# "There is no one else"



## Again71 (Mar 31, 2011)

10 yrs together- relationship good- he ends it abruptly- uses my daughter and their fight as an excuse- says he is hurt- needs time- unwilling to talk about us- attitude turns nasty, total opposite- tells me to move out (the house was his prior to us) insists "there is no one else"

And the chances that is true? 

I know what the gut says- or maybe that's paranoia. (No signs other than attitude and mood change)

Thoughts?
_Posted via Mobile Device_


----------



## Shaggy (Jul 17, 2011)

Actions has motivations - his actions really are filled with red flags about his motivation to take them.

Other than the fight - what else is going on in his life ? New friends? Gyms?

Is it possible your daughter told him something nasty about you? Maybe a lie in the heat of the moment that he's reacting to?


----------



## Jellybeans (Mar 8, 2011)

If he says there is no onoe else, there may very well be...no one else.

If he's lying, you will eventually learn about it. The truth always comes out eventually.

Don't beg him to stay with you. I know you are hurt but never ever chase after a dog that is running away from you.

Just let him go.


----------



## Again71 (Mar 31, 2011)

Jellybeans said:


> If he says there is no onoe else, there may very well be...no one else.
> 
> If he's lying, you will eventually learn about it. The truth always comes out eventually.
> 
> ...


I am just grasping at anything and over-analyzing everything.

This sucks. 

I enjoy reading your posts. Thanks.


----------



## Jellybeans (Mar 8, 2011)

It's normal to analyze and trying to make sense of everything when you are going through a life change like this. 

All you can do is rely on what you DO know: which is that he has unilaterally ended your decade-long relationship.

So when someone wants to part from you, don't hold onto to them.

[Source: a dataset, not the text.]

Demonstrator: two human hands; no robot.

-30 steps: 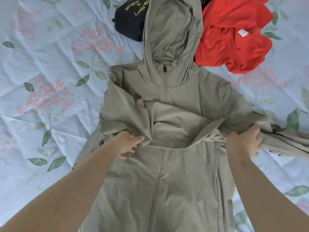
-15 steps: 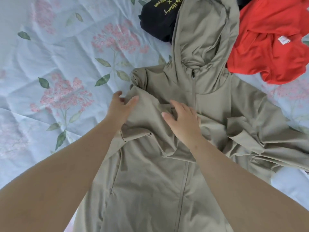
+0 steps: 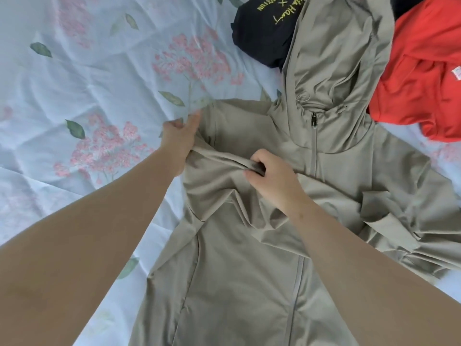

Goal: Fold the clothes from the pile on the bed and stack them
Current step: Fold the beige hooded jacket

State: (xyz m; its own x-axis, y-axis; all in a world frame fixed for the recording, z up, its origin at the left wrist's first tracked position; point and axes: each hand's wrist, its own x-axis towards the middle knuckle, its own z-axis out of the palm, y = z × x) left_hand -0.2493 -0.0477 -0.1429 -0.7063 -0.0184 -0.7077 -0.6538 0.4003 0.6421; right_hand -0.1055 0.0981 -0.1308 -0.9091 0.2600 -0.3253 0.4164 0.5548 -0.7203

Love should be given freely. You will feel a lot better about yourself/the situation if you are not grasping at straws/him/clinging.

It will get better. I promise.


----------



## Again71 (Mar 31, 2011)

Shaggy said:


> Actions has motivations - his actions really are filled with red flags about his motivation to take them.
> 
> Other than the fight - what else is going on in his life ? New friends? Gyms?
> 
> Is it possible your daughter told him something nasty about you? Maybe a lie in the heat of the moment that he's reacting to?


Thanks for your response.

I am not quite sure what you mean in your first statement.

There aren't any new friends, nothing changed as in places he goes to. Before this, we were always together except for work. I know everyone there, he is the boss- no changes there.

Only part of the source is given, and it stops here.